(Task to complete)
What you return must be an exact copy of the lines in the listing below between the line holding "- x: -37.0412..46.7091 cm" and the line holding "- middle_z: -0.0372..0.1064", inclusive, and nothing more.
(Data excerpt)
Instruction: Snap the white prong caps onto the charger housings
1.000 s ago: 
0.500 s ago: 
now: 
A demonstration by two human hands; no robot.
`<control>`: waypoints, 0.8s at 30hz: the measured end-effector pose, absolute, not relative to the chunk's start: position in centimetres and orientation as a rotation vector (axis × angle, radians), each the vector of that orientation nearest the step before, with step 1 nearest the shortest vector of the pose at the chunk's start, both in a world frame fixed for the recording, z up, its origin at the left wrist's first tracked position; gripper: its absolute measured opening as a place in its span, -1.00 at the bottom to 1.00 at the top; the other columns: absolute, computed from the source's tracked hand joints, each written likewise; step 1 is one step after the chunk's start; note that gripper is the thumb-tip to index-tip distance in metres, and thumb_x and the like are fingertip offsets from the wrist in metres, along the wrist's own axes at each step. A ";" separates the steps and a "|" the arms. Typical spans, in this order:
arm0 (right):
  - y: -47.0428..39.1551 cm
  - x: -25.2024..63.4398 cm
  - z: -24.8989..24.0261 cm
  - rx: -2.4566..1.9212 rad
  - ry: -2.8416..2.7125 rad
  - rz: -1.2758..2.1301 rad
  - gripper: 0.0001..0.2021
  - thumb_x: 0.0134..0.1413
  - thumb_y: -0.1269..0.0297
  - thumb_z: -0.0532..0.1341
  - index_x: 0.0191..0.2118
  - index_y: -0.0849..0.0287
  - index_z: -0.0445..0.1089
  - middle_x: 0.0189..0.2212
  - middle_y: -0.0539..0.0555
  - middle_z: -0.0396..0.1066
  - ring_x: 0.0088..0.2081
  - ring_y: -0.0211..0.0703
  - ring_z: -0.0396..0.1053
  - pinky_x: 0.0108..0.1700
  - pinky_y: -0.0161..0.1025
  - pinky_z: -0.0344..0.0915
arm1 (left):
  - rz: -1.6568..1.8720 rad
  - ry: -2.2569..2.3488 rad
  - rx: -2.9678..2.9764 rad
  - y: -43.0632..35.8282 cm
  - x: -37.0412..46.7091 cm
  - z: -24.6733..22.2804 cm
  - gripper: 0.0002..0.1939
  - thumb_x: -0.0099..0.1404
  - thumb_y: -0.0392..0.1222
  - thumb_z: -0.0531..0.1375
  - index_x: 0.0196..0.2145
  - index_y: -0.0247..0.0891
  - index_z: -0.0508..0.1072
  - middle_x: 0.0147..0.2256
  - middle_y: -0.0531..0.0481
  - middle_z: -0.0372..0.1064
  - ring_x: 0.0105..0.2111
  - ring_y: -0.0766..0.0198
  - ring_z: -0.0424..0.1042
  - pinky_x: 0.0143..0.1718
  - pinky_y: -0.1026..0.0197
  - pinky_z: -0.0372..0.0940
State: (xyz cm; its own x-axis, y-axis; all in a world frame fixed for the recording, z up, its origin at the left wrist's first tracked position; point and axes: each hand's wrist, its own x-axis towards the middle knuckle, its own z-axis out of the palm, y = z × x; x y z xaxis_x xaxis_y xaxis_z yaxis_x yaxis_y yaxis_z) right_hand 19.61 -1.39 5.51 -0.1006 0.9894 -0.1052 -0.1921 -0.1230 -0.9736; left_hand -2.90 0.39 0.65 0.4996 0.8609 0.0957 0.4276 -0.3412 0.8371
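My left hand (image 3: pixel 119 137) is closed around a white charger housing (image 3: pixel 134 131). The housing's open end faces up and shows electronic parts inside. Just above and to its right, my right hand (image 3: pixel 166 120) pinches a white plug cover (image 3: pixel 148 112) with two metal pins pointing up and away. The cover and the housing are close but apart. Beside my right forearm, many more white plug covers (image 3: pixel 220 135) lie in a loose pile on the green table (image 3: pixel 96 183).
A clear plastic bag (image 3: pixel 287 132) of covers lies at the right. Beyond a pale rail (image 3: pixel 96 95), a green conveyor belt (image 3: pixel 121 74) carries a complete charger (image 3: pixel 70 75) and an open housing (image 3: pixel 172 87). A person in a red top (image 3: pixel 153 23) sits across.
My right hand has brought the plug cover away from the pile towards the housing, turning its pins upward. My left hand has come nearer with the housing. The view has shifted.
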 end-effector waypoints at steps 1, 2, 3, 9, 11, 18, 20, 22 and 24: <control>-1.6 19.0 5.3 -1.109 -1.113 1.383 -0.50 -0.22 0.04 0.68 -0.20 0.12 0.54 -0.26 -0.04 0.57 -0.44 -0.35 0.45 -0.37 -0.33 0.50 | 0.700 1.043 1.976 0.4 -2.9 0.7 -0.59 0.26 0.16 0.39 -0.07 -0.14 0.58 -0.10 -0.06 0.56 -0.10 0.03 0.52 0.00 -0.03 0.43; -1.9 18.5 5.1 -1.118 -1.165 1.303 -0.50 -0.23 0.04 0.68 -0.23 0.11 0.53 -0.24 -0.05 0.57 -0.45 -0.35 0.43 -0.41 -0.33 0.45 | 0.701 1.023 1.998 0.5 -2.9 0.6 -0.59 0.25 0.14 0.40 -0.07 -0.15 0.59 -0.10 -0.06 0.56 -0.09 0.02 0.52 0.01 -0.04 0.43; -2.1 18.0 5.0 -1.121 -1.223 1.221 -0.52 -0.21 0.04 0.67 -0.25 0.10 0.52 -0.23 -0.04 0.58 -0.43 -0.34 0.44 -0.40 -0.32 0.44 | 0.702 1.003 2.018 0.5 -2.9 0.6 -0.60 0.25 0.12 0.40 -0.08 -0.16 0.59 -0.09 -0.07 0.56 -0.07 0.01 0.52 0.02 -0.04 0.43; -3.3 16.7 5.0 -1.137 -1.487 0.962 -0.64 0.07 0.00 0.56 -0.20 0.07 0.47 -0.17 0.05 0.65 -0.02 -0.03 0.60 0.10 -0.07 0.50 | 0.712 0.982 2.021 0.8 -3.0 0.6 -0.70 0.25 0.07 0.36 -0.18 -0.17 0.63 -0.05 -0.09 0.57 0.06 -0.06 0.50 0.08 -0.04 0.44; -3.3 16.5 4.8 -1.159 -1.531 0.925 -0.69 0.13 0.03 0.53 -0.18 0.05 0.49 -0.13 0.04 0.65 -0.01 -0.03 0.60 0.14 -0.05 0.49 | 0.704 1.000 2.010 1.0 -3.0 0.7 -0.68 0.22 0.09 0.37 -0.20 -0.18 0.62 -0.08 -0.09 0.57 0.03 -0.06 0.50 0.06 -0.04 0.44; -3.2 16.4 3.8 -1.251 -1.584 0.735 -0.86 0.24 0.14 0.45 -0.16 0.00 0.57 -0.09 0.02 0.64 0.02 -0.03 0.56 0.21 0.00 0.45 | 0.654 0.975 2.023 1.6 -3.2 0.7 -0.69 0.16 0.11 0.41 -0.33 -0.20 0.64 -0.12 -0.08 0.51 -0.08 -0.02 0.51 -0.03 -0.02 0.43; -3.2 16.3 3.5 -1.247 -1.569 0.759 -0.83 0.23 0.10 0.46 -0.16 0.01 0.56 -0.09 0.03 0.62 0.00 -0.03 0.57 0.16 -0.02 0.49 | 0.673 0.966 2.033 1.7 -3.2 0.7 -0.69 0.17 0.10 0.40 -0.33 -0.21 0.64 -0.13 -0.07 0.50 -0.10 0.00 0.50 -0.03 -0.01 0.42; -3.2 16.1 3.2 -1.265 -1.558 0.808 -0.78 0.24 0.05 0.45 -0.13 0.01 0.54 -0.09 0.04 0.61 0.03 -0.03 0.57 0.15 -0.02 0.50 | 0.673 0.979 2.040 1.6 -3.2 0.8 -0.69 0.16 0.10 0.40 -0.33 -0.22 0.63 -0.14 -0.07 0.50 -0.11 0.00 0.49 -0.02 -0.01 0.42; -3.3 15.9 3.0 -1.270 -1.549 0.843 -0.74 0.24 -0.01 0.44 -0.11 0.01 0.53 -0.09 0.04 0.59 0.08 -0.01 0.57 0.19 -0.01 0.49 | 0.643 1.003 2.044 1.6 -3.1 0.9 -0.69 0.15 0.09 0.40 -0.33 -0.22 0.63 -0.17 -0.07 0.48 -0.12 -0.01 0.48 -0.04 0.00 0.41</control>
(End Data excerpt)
(Exercise output)
  - x: -37.0412..46.7091 cm
  - z: -24.6733..22.2804 cm
  - gripper: 0.0002..0.1939
  - thumb_x: -0.0099..0.1404
  - thumb_y: -0.0392..0.1222
  - thumb_z: -0.0531..0.1375
  - index_x: 0.0196..0.2145
  - index_y: -0.0247..0.0891
  - index_z: -0.0508..0.1072
  - middle_x: 0.0147..0.2256
  - middle_y: -0.0531..0.0481
  - middle_z: -0.0372..0.1064

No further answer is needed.